● Problem: The expected output is exactly the lines below, starting at the line with "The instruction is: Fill" and ending at the line with "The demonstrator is", both included; no other line belongs in it.

● Record set:
· · ·
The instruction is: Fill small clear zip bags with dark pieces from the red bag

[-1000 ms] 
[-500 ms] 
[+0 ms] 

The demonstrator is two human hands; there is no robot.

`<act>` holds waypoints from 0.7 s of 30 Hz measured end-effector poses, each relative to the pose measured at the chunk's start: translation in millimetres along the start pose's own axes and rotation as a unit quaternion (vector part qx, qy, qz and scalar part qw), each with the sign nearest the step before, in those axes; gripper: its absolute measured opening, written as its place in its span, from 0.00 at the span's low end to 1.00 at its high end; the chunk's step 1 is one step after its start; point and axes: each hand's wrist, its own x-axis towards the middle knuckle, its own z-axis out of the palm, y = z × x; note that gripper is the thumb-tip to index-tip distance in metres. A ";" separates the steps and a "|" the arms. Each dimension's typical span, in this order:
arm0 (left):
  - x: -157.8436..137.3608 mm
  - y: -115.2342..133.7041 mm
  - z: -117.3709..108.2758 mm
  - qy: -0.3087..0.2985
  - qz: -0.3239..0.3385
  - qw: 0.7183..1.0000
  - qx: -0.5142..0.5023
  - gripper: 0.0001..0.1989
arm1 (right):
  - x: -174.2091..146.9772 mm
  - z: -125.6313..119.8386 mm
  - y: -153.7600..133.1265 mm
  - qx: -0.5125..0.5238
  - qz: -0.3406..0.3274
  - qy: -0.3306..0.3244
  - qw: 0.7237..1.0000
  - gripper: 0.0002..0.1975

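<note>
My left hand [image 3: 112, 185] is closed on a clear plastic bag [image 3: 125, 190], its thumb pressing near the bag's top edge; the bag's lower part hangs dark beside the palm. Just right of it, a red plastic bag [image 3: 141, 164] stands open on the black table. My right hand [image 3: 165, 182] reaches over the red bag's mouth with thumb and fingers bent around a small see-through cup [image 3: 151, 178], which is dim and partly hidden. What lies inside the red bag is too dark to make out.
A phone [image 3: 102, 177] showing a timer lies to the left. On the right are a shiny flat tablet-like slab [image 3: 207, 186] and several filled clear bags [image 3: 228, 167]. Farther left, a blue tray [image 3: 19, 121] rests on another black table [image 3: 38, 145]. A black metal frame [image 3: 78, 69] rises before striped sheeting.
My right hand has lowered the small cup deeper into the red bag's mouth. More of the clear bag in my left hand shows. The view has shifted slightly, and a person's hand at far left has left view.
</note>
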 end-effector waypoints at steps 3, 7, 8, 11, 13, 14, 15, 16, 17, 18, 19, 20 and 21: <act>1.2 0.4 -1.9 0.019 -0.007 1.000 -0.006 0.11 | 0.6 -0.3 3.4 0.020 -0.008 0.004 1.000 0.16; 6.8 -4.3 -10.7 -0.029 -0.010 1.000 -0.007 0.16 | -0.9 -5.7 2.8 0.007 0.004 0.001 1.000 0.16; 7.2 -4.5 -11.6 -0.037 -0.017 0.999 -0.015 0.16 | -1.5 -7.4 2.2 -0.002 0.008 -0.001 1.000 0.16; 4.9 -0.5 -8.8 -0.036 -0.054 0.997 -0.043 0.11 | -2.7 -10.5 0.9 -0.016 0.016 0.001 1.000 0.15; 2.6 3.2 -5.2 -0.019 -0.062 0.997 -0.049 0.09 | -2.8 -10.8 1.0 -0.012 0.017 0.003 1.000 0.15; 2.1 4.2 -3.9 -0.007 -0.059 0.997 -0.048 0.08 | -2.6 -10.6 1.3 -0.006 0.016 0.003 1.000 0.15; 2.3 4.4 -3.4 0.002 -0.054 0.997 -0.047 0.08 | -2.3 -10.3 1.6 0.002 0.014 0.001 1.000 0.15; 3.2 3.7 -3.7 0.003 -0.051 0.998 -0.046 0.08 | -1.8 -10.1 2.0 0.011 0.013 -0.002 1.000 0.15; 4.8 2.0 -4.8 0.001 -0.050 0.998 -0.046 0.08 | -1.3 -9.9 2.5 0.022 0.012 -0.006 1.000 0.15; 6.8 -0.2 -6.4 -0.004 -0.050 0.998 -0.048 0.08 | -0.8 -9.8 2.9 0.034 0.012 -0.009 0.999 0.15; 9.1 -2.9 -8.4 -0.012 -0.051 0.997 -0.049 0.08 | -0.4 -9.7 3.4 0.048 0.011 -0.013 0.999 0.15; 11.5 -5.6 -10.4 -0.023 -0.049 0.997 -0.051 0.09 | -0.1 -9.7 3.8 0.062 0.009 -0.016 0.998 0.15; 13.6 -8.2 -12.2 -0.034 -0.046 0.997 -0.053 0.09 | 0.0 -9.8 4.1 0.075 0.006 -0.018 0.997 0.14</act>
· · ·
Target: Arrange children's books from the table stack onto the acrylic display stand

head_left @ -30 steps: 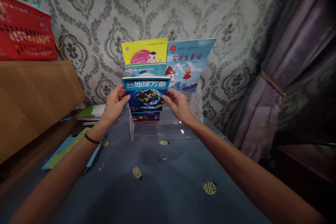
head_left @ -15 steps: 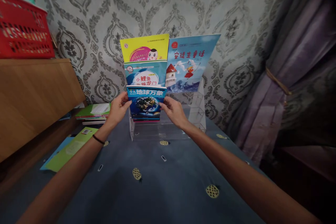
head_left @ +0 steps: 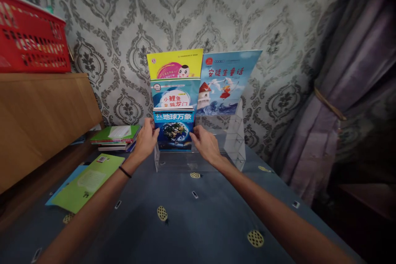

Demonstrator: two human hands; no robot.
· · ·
● Answer box:
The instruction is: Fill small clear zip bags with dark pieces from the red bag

[-1000 ms] 
[-500 ms] 
[+0 ms] 

The demonstrator is two human hands; there is no robot.

Nothing else is needed to finish the exercise.